With an estimated workforce of 1.52 million, the adult social care sector plays a significant role in the UK labour market. Over the years ahead it will need to rapidly expand further to meet growing demand.

But the sector faces long-standing challenges which have been made more acute by the pandemic and recent changes to immigration policy. From attracting individuals with the right qualities to retaining skilled staff and developing routes to progression, care providers are struggling to build and sustain their workforce.

The guide aims to support care providers navigating these challenges, highlighting key insights from our research and offering recommendations for employers and government to create long-term solutions for a thriving workforce.

Our research found that perceptions of care work seem to be improving, with more than half (53%) of jobseekers from outside the sector reporting they hold a more positive view of social care since the onset of the pandemic, and nearly a third of those surveyed considering a future career in care


Care providers should:

  • Create opportunities for young people to build an understanding of care work.

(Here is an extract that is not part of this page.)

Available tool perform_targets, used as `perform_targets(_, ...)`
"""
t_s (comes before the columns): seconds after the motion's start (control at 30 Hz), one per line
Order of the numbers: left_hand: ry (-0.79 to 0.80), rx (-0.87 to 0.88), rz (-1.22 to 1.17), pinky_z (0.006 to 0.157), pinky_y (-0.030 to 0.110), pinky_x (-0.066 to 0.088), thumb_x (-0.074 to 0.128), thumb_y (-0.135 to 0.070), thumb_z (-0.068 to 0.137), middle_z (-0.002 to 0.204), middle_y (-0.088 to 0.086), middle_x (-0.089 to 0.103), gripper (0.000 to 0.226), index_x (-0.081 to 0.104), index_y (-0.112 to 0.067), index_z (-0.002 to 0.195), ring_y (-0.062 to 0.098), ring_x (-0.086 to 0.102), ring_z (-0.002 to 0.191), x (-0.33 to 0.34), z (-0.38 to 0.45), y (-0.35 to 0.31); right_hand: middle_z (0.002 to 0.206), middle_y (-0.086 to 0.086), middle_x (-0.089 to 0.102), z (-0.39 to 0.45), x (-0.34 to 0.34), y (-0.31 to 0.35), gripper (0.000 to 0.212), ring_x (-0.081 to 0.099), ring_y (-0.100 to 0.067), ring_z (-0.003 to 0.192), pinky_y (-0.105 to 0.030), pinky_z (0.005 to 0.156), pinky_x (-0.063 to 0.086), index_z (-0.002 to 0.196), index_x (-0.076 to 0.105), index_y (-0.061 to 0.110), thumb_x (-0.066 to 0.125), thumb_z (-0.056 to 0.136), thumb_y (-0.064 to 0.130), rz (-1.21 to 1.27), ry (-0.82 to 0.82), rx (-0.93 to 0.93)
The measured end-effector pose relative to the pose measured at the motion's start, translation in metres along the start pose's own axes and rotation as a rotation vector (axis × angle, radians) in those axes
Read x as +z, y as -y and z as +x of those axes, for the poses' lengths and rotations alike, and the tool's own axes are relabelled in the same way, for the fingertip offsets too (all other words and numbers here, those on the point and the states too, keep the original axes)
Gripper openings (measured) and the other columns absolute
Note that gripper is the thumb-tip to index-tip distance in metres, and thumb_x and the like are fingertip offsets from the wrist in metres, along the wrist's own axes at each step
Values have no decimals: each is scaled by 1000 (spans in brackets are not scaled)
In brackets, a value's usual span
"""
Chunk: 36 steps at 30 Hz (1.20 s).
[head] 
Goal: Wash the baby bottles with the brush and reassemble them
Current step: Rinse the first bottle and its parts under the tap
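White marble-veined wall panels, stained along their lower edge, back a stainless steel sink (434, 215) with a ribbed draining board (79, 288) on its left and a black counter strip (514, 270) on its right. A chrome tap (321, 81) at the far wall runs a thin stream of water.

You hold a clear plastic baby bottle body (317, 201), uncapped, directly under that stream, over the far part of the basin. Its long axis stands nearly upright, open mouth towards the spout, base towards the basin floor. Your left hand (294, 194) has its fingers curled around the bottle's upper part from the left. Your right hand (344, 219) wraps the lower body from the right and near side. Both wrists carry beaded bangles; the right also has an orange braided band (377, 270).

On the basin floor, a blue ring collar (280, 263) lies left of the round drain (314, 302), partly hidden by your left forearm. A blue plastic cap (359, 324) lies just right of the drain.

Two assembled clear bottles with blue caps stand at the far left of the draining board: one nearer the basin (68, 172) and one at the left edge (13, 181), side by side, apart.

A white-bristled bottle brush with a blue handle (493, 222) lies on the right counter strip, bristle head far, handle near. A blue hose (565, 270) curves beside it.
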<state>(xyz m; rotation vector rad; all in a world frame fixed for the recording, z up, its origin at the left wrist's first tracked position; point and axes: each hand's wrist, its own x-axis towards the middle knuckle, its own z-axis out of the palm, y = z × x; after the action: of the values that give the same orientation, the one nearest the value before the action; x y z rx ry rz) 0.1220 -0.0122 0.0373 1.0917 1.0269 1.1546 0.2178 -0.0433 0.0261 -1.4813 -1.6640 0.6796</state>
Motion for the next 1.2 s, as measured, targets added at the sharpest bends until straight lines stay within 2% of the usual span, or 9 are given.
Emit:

These could include taster days and work placements, developed through direct engagement with colleges and schools.
  • Adopt a values-based approach to recruiting care workers, for example through using scenario-based questions, or group assessment days.
  • Consult with their workforce to understand the rewards and benefits they would value most, and use this insight to develop a benefits package that aligns with staff preferences.
  • Social care sector bodies and regulators should coordinate with central Government and national governments to create a sector-wide, long-term strategy for workforce development including creating a Continuing Professional Development Framework well supported by funding.

In addition, the Government should:

Deliver on its commitment to produce a long-term strategy for funding and delivering adult social care into the future.